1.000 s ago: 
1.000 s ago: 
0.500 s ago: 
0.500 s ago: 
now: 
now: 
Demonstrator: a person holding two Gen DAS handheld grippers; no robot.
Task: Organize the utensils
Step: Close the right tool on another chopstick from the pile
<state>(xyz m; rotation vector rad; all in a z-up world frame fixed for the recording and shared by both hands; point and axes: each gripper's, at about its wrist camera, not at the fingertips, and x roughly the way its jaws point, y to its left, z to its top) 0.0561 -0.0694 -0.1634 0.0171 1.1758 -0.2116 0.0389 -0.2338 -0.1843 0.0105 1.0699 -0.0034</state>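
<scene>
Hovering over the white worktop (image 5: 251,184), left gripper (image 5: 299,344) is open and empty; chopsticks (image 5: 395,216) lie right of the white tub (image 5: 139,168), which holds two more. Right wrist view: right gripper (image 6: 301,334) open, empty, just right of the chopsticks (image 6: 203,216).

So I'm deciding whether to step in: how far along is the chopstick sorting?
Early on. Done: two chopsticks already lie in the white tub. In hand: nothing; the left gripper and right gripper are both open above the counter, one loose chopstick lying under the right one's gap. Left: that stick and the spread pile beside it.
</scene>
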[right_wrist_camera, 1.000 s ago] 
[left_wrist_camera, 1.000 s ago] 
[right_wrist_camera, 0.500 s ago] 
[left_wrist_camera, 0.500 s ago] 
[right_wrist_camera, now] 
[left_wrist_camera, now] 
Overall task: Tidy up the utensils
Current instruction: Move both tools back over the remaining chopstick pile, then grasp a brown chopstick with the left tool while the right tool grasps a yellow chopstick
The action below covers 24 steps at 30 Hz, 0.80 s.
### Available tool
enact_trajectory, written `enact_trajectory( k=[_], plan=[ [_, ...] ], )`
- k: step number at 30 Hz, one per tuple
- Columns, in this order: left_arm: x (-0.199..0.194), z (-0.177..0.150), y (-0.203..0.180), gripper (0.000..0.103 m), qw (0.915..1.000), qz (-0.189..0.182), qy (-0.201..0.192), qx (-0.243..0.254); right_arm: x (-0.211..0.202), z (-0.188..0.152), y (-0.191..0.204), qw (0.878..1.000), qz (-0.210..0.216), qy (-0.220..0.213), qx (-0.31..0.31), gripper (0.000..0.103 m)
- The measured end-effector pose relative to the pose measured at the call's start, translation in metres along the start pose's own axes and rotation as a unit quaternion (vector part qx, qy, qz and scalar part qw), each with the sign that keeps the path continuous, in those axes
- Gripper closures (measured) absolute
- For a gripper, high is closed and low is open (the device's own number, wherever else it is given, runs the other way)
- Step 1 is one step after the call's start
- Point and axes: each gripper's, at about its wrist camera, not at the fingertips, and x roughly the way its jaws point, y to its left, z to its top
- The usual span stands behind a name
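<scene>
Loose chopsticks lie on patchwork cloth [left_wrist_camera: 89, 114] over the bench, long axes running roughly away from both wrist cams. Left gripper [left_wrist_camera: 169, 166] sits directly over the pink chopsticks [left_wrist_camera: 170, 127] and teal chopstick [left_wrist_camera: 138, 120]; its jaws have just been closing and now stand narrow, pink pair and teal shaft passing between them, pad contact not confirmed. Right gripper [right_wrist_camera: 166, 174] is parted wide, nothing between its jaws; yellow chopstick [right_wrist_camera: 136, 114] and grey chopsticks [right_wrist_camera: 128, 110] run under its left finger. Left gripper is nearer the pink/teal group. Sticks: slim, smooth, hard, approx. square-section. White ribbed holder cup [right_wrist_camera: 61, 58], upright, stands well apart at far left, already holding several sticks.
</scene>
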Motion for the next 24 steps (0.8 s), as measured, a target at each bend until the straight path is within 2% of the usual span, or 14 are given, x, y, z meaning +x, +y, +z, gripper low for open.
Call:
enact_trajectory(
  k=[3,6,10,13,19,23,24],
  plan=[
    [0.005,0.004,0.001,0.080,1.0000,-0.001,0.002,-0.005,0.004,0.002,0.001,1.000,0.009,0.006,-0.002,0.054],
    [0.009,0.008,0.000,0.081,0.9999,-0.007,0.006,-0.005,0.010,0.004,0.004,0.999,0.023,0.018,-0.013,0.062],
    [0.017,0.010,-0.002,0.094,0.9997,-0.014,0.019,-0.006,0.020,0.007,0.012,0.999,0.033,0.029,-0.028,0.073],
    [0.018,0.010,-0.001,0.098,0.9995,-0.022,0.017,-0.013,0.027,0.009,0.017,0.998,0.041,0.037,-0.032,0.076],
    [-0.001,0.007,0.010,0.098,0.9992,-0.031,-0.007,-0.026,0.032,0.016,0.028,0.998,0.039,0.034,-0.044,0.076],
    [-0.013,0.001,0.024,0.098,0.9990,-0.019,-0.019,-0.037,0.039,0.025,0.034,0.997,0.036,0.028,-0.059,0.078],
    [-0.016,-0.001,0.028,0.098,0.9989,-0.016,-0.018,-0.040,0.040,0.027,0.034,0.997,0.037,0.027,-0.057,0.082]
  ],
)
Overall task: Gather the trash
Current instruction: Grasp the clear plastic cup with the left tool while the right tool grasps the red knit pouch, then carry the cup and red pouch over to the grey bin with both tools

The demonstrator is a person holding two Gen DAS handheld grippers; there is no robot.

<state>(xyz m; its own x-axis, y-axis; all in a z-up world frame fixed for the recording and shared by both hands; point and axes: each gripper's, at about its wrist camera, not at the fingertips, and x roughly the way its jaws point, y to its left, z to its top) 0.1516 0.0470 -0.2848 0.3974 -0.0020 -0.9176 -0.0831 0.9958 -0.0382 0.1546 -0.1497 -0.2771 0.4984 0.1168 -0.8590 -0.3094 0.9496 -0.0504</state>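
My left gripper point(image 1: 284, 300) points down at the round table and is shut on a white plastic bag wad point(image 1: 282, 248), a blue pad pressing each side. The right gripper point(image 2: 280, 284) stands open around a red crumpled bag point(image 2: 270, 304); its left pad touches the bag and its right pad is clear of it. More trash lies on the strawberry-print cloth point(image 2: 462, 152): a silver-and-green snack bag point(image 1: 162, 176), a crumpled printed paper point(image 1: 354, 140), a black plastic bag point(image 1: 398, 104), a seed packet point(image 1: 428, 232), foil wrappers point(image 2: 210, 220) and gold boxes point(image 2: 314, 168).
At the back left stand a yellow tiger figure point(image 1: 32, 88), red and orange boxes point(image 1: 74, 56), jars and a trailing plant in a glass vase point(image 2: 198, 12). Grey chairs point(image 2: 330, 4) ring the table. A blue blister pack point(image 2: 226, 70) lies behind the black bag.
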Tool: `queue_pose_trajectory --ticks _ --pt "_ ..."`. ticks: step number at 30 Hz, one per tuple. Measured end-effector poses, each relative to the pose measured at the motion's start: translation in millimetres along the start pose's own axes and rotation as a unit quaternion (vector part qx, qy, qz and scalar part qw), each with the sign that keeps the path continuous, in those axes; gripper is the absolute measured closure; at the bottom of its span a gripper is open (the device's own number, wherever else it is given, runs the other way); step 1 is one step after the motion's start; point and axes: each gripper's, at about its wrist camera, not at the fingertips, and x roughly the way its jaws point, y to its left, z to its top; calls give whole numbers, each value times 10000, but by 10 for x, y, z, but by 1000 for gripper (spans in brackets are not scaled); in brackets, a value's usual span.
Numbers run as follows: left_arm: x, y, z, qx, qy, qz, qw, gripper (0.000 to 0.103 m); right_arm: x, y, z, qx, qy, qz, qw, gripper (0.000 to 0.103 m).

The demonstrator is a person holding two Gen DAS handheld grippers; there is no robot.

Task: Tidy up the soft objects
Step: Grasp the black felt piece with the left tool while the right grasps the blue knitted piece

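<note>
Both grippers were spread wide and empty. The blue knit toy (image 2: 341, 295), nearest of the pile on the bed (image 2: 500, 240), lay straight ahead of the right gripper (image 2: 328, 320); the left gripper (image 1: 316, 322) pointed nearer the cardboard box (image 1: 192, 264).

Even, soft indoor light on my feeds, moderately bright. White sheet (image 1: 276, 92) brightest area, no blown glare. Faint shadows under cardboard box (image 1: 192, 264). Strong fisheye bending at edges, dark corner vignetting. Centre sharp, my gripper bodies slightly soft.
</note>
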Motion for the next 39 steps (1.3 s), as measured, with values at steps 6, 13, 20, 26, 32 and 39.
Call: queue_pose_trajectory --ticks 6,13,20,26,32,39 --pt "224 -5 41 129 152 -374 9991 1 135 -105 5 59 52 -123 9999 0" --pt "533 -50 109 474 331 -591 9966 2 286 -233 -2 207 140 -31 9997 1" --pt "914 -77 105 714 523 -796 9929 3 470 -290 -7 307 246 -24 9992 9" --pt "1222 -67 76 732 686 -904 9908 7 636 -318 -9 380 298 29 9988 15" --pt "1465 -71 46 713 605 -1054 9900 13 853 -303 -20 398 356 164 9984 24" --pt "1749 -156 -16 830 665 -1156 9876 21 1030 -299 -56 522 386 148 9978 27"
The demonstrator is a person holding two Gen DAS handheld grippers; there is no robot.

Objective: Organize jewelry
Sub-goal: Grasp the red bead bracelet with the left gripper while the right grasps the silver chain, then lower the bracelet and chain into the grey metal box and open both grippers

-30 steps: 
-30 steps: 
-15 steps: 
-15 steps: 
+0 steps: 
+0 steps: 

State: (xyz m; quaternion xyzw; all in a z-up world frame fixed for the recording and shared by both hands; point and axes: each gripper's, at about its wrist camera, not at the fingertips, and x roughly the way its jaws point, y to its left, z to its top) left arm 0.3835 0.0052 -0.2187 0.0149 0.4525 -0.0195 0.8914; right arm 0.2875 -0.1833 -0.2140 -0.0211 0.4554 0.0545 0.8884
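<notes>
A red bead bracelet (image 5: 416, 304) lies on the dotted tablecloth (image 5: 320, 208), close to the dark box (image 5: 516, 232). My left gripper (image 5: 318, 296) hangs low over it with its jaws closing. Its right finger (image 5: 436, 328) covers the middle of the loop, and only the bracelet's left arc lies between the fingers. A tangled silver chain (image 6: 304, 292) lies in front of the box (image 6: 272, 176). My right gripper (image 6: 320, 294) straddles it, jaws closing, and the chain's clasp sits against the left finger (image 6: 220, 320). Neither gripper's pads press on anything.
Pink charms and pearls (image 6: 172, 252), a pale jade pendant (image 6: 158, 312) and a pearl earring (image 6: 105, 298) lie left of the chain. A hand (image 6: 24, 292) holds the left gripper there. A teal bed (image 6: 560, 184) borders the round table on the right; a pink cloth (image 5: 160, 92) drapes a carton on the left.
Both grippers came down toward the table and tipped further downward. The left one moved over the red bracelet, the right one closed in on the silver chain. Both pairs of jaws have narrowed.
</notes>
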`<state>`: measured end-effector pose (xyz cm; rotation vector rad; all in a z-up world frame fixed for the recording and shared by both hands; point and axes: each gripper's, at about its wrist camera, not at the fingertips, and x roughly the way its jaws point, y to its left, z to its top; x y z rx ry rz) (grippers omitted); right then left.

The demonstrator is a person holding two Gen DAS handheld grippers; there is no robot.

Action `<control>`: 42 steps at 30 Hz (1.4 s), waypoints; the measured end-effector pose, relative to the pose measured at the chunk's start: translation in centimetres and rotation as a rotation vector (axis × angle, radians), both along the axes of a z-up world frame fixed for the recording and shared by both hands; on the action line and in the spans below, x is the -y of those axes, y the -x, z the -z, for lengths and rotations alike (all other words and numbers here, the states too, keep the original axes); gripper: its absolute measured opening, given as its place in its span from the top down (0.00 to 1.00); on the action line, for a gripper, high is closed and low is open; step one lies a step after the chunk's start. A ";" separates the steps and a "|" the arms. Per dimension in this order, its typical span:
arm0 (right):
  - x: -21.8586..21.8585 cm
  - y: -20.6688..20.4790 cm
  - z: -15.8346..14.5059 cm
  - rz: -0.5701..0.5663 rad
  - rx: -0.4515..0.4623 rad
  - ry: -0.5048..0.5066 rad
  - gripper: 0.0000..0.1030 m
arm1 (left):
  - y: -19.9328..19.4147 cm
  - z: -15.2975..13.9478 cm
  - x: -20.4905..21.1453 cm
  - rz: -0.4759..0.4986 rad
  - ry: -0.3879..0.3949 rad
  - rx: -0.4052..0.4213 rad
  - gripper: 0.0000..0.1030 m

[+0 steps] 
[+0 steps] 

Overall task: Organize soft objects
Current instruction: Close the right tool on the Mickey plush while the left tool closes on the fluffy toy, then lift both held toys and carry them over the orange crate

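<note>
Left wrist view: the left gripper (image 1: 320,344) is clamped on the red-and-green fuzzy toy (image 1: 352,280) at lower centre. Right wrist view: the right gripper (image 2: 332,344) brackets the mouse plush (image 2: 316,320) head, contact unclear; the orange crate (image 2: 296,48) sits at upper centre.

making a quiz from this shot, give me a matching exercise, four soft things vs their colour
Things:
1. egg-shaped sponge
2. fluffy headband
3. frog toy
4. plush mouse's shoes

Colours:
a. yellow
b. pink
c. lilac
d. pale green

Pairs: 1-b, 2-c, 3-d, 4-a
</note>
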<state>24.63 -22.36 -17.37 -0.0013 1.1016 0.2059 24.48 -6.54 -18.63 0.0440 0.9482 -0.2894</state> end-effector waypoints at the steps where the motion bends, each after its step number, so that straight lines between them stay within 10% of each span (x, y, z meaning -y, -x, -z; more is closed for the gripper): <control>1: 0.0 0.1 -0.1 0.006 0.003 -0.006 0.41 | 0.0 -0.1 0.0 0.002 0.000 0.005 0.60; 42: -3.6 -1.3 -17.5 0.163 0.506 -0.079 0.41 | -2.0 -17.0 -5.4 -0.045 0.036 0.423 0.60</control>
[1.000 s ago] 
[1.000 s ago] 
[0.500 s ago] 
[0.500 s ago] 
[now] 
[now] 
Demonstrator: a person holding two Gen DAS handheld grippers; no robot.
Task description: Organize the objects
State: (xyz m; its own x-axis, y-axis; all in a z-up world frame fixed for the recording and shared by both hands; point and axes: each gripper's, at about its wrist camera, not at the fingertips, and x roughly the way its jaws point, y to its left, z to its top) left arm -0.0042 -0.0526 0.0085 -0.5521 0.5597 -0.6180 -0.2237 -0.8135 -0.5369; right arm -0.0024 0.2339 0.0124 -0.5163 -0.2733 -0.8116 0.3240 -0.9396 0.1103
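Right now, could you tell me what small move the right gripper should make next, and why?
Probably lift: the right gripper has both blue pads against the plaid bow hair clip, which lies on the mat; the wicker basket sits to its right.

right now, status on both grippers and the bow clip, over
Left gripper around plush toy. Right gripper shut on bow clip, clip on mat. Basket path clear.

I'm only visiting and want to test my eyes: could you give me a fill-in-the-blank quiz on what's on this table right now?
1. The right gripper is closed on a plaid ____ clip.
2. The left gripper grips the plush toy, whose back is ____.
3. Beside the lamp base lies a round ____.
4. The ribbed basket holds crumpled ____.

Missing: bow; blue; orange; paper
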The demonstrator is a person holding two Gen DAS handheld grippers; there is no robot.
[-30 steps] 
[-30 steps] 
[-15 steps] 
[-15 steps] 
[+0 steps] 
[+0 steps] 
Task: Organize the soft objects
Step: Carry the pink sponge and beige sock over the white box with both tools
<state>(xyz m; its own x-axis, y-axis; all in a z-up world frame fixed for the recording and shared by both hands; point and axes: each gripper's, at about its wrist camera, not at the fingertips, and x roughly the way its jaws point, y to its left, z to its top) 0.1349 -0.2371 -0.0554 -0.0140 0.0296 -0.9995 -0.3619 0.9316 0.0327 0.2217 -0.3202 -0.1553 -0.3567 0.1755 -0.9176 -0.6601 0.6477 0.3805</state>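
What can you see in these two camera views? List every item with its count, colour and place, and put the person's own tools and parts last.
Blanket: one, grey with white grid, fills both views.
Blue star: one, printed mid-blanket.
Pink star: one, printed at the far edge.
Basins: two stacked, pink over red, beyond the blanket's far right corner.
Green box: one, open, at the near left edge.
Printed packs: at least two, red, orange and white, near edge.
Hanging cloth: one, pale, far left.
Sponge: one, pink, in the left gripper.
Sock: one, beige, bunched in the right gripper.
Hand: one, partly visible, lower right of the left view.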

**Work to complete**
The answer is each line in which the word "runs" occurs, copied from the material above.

**Result**
- For a gripper, high is closed and low is open (the device's own number, wherever else it is given, runs the other way)
Tool: `queue_pose_trajectory --ticks _ --pt "_ ..."`. ticks: step number at 30 Hz, one per tuple. Measured end-effector poses, each relative to the pose measured at the motion's start: translation in millimetres along the start pose's own axes and rotation as a unit quaternion (vector part qx, qy, qz and scalar part qw), each with the sign that keeps the path continuous, in those axes; gripper is the absolute measured closure; at the bottom of its span a gripper is open (the device's own number, wherever else it is given, runs the other way); step 1 is one step after the motion's start; point and axes: each gripper's, at about its wrist camera, not at the fingertips, and x roughly the way its jaws point, y to its left, z to its top; calls give whole numbers, each value times 10000, but by 10 for x, y, z, but by 1000 for gripper (spans in brackets are not scaled); in brackets, a value's usual span.

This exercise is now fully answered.